Background. Healthy longevity (HL) is an important measure of the prospects for quality of life in ageing societies. Incidence-based (cf. prevalence-based) models describe transitions among age classes and health stages. Despite the probabilistic nature of those transitions, analyses of healthy longevity have focused persistently on means ("health expectancy"), neglecting variances and higher moments.
Objectives. Our goal is a comprehensive methodology to analyse HL in terms of any combination of health stages and age classes, or of transitions among health stages, or of values (e.g., quality of life) associated with health stages or transitions.

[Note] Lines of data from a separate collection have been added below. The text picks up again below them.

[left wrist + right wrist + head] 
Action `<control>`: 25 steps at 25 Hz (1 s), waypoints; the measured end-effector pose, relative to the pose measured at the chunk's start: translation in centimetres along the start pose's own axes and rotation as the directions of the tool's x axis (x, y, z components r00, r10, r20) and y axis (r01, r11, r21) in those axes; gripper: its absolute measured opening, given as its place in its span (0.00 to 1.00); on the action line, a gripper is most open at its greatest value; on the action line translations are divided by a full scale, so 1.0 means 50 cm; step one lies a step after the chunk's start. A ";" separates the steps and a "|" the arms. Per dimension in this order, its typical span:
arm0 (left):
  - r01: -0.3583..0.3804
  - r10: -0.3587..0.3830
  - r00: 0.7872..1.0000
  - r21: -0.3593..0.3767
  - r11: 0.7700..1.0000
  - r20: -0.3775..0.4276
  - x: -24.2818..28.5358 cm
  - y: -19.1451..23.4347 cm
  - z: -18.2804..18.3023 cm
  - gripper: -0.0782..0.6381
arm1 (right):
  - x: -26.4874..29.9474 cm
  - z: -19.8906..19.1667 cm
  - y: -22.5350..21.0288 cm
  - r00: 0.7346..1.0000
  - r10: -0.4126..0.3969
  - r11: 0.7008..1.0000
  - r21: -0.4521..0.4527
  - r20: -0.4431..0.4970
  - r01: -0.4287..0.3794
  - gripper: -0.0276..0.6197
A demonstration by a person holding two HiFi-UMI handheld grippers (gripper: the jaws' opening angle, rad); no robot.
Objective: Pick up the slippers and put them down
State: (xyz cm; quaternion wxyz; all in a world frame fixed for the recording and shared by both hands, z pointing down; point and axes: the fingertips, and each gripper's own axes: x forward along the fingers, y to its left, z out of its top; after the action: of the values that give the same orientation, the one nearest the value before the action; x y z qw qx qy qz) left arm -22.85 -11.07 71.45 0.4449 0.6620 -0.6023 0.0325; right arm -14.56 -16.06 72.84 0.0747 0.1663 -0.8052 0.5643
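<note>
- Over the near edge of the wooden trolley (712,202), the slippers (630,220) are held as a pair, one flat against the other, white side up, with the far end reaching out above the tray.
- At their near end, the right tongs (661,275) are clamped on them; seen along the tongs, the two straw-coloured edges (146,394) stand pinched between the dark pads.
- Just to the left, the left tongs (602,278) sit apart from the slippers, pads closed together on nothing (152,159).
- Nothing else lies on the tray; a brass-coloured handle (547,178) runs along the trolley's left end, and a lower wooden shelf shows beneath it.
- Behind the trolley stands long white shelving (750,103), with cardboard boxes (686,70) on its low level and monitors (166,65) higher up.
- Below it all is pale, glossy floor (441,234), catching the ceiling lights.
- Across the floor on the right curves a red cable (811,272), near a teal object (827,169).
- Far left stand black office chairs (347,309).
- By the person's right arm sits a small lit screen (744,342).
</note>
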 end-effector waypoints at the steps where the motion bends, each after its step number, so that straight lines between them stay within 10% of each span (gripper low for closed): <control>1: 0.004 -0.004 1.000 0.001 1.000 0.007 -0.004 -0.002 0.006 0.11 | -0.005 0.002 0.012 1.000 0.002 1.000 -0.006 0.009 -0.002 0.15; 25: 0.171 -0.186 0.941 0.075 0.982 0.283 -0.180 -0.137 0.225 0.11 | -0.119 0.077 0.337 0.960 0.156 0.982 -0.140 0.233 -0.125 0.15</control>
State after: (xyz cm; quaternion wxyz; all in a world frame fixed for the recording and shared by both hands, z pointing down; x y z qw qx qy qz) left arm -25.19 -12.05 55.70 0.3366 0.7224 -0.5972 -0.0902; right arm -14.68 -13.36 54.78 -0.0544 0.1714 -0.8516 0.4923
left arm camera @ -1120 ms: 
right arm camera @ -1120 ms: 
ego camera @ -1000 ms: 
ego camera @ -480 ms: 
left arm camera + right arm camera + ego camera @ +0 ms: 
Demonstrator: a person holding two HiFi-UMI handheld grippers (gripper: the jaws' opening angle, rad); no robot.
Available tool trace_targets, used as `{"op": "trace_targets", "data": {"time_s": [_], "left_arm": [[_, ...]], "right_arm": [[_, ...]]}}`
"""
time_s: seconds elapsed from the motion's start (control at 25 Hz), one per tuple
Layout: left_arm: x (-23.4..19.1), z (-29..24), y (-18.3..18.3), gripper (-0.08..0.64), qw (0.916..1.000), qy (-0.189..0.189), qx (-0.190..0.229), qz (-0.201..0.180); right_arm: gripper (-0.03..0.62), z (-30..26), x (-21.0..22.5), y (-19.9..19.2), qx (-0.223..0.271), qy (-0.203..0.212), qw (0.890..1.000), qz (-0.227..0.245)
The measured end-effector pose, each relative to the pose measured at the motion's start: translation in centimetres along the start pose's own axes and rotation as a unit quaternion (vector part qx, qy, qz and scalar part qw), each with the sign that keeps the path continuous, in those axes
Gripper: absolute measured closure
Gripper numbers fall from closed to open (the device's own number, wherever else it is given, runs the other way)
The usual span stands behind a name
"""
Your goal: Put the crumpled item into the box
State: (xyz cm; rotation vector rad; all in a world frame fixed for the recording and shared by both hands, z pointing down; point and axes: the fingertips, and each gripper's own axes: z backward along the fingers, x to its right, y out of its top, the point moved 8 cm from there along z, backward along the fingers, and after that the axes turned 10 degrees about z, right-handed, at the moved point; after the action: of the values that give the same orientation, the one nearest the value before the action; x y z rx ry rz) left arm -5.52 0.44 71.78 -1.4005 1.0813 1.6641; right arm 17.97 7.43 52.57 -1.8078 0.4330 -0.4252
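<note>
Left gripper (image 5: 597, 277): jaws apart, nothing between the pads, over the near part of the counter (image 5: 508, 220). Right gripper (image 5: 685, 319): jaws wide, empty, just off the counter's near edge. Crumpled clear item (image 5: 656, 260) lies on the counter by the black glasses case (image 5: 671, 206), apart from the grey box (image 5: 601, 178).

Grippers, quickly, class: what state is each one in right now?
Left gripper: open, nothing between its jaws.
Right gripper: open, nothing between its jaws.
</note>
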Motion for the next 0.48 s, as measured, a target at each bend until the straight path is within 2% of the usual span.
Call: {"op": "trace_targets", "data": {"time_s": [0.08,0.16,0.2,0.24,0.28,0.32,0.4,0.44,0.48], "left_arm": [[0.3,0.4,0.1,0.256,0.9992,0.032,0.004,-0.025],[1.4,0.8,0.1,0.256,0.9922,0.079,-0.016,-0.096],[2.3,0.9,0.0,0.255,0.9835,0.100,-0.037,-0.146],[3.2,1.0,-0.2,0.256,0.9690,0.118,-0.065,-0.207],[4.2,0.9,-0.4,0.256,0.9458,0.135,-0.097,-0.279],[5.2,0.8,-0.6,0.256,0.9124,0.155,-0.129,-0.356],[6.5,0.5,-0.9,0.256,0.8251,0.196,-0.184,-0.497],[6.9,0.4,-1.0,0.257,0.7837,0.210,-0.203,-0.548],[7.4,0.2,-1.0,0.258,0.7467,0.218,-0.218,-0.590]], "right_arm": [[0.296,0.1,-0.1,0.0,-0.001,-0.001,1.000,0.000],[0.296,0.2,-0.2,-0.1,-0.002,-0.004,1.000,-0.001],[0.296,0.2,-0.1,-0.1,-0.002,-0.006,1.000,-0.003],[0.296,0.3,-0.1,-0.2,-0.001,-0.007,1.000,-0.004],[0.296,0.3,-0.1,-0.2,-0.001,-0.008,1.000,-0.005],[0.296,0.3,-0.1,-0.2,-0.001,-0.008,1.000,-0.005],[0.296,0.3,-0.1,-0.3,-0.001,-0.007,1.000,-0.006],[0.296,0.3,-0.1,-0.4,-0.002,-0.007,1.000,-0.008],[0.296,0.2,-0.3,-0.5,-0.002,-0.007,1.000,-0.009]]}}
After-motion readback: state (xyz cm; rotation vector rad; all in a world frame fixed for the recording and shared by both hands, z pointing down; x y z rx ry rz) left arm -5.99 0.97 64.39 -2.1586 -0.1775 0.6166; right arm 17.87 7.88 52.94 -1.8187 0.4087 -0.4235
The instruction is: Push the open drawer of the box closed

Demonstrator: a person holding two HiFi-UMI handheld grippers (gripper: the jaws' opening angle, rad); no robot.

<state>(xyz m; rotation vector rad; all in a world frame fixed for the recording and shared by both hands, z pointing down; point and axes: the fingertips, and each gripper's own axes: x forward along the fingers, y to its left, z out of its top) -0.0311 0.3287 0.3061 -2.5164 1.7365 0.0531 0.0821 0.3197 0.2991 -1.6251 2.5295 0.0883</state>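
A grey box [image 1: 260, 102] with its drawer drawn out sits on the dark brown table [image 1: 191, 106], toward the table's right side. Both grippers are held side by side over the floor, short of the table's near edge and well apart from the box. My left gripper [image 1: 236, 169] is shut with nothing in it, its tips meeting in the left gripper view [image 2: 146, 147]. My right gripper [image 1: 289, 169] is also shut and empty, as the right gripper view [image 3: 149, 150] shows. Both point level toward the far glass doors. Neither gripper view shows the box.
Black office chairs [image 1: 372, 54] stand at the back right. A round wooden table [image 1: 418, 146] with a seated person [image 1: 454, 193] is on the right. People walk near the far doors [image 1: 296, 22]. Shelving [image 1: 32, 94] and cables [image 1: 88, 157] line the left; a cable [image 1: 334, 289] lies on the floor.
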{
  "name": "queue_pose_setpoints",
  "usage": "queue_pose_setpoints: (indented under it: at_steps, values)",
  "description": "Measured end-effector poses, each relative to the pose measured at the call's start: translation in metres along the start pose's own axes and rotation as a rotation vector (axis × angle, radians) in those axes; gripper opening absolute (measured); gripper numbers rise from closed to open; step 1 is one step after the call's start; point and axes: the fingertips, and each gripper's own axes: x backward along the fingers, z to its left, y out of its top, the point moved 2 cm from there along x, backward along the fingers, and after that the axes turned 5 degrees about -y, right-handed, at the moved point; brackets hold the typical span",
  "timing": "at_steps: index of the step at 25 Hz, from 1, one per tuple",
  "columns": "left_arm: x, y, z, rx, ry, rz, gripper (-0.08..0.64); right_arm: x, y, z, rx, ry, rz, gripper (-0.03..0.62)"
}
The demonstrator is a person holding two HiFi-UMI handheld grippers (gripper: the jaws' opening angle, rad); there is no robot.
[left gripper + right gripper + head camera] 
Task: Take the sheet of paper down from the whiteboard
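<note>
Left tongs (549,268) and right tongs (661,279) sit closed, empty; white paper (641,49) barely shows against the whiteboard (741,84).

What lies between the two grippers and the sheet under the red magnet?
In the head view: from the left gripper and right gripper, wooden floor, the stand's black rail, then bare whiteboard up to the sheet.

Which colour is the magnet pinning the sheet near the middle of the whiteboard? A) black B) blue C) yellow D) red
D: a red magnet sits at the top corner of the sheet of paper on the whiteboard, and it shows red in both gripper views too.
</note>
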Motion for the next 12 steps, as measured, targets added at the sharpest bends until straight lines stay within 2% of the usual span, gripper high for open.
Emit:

Methods. We construct multistate Markov chains for individuals classified by age and health stage and use Markov chains with rewards to compute all moments of HL.
Results. We present a new and straightforward algorithm to create the multistate reward matrices for occupancy, transitions, or values associated with occupancy or transitions. As an example, we analyse a published model for colorectal cancer. The possible definitions of HL in this simple model outnumber the stars in the visible universe. Our method can analyse any of them; we show four examples: longevity without abnormal cells, cancer-free longevity, and longevity with cancer before or after a critical age.
Contribution. Our methods make it possible to analyse any incidence-based model, with any number of health stages, any pattern of transitions, and any kind of values assigned to stages. It is easily computable, requires no simulations, provides all the moments of healthy longevity, and solves the inhomogeneity problem.